The reg includes several process- and transparency-related changes to SDPs. For example, the reg ties SDPs to specific rating periods and requires provider-level reporting on actual SDP expenditures in the Transformed Medicaid Statistical Information System. It also establishes that provider SDPs for inpatient and outpatient hospital services, nursing facility services and professional services at an academic medical center may not exceed the average commercial rate. States must provide documentation of the average payment rate for each service and provider class (upon request), and must submit evaluation reports every three years if the SDP amount is more than 1.5% of the total capitation payment. CMS also examined state share financing of SDPs and now requires providers to attest that they do not participate in a hold-harmless arrangement.

Separately, Medicaid managed care plans must now include actual expenditures and revenues for SDPs as part of their medical loss ratio (MLR) to states. The reg includes MLR revisions for quality improvement expenditures, provider incentive payments and expense allocation reporting to align with Marketplace plan requirements, and specifies that MLRs are required for each managed care plan.

CMS aims to enhance transparency in payments by requiring states to submit an annual payment analysis that compares managed care plans’ payment rates for routine primary care services, obstetrical and gynecological services, and outpatient mental health and substance use disorder services as a proportion of Medicare’s payment rates. The reg also requires states to compare the managed care payment rates for homemaker, home health aide, personal care and habilitation services to Medicaid fee-for-service rates.
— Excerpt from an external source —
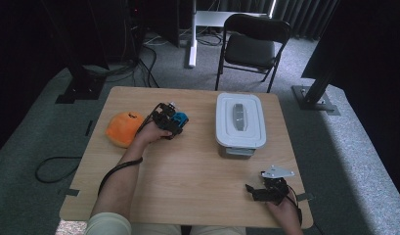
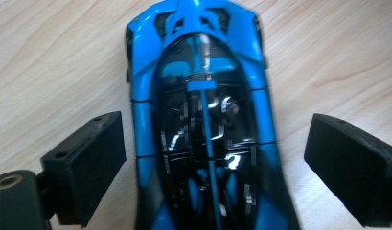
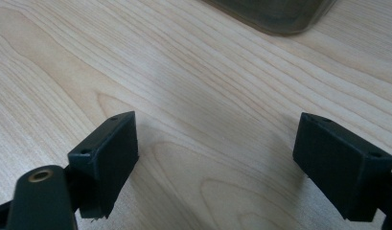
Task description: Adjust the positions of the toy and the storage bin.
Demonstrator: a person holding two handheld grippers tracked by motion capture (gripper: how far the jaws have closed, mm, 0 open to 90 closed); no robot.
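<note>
Left gripper view: blue toy car lies between the left hand-held gripper's released jaws, neither pad touching.

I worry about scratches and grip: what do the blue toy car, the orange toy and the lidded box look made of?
Blue toy car: hard glossy plastic, probably; its dark canopy shows sharp reflections. Orange toy: seemingly soft plush, with a rounded, matte, fuzzy look. Lidded box: apparently smooth plastic, with a white lid over a greyish translucent wall. The left gripper has the car between its open jaws.

Dim dark-edged overhead view; soft, slightly blurred close-ups.
</note>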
The reg includes provisions targeting access to care, including establishing a maximum appointment wait time standard of 10 business days for outpatient mental health and substance use disorder services and a maximum of 15 business days for primary and obstetrics and gynecology care. These wait time standards are aligned with Marketplace requirements that go into effect next year. States may also select an additional service type and maximum wait time. Furthermore, the reg requires states to conduct independent secret shopper surveys of Medicaid or CHIP managed care plans to verify compliance with appointment wait time standards and identify provider directory inaccuracies. States must also conduct an annual enrollee experience survey for each managed care program in the state. If CMS, the state or the managed care plan identify an area in which access to care could be improved, the state must submit an access remedy plan to CMS.
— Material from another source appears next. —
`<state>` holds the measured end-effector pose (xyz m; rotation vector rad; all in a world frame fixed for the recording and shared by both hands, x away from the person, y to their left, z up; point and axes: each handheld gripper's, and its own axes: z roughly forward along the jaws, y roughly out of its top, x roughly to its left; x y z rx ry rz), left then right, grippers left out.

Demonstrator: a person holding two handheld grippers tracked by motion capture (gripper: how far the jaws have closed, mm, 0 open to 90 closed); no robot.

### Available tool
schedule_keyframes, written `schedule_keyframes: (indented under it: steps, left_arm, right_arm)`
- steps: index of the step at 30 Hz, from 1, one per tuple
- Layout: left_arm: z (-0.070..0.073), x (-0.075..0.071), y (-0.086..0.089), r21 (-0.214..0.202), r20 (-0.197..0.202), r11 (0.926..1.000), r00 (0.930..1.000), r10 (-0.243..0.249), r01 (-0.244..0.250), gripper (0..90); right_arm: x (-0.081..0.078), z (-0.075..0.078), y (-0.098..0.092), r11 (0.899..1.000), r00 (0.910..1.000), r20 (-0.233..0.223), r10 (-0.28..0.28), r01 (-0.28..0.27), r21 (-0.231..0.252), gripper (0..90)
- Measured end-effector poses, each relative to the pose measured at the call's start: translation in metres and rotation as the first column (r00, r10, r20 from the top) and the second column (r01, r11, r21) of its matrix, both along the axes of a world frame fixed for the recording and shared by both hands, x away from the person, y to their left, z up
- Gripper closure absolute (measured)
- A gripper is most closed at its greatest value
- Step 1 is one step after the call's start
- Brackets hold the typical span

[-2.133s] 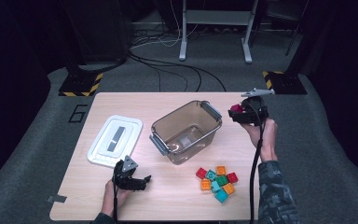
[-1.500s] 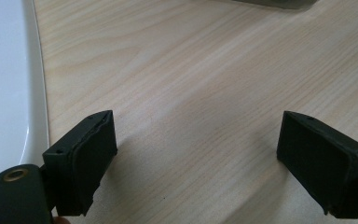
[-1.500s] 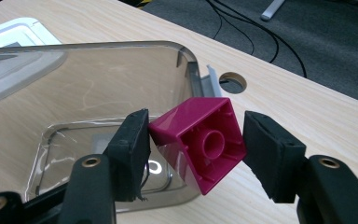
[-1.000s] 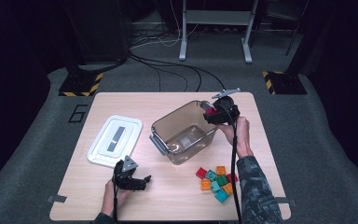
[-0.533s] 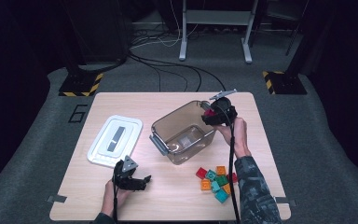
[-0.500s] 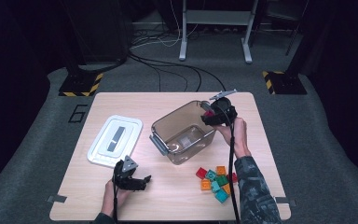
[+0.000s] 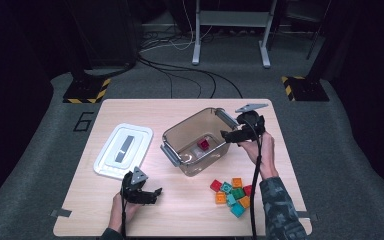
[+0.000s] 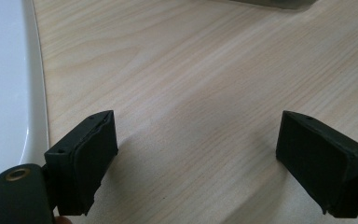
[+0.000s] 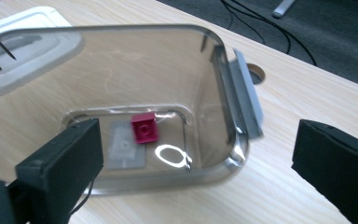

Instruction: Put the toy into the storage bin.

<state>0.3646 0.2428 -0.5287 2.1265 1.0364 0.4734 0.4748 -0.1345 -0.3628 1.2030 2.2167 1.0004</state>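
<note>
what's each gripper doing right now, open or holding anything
Left gripper: open, holding nothing, low over the table.
Right gripper: open, holding nothing, above the clear bin.

A light wooden table [image 7: 190, 112] stands on a grey floor [image 7: 340, 150]. On it lie a white lid [image 7: 123, 150] at the left, a clear plastic bin [image 7: 195, 141] near the middle, and a cluster of coloured blocks [image 7: 232, 194] toward the front right, just beside the bin's near corner.

High view overhead; gripper views skim table [image 7: 190, 210] closely.
</note>
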Motion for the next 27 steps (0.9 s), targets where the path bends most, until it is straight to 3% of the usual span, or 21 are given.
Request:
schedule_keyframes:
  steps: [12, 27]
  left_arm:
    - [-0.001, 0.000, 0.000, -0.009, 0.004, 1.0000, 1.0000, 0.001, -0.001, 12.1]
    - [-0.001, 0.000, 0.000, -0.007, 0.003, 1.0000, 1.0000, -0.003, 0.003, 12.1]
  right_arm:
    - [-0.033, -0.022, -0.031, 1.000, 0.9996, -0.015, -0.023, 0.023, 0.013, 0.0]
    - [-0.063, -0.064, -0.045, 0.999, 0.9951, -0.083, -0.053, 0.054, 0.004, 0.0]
The reg includes several other provisions – too many to have with just breakfast. But to highlight a few others, the final reg:

  • Requires that an in lieu of service or setting (ILOS) be considered approvable as a service or setting through the Medicaid state plan or a Medicaid section 1915(c) waiver. The final reg finalizes new reporting and standard requirements for ILOSs.
  • Modifies requirements for clinical or quality improvement standards for provider incentives.
  • Increases opportunities for interested parties to provide input by requiring states to make their managed care quality strategies available for public comment when the strategies are renewed every three years, regardless of whether the state intends to make significant changes.
  • Establishes a framework for states to implement a Medicaid or CHIP quality rating system as a “one-stop-shop” for enrollees to compare Medicaid or CHIP managed care plans based on quality of care, access to providers, covered benefits and drugs, cost and other plan performance indicators.

The reg’s effective date is July 9, 2024, but provisions throughout the regulation have various effective dates.

Hope you still have room for your eggs despite all that CMS stuffed into this reg (and the other Medicaid reg discussed last week)!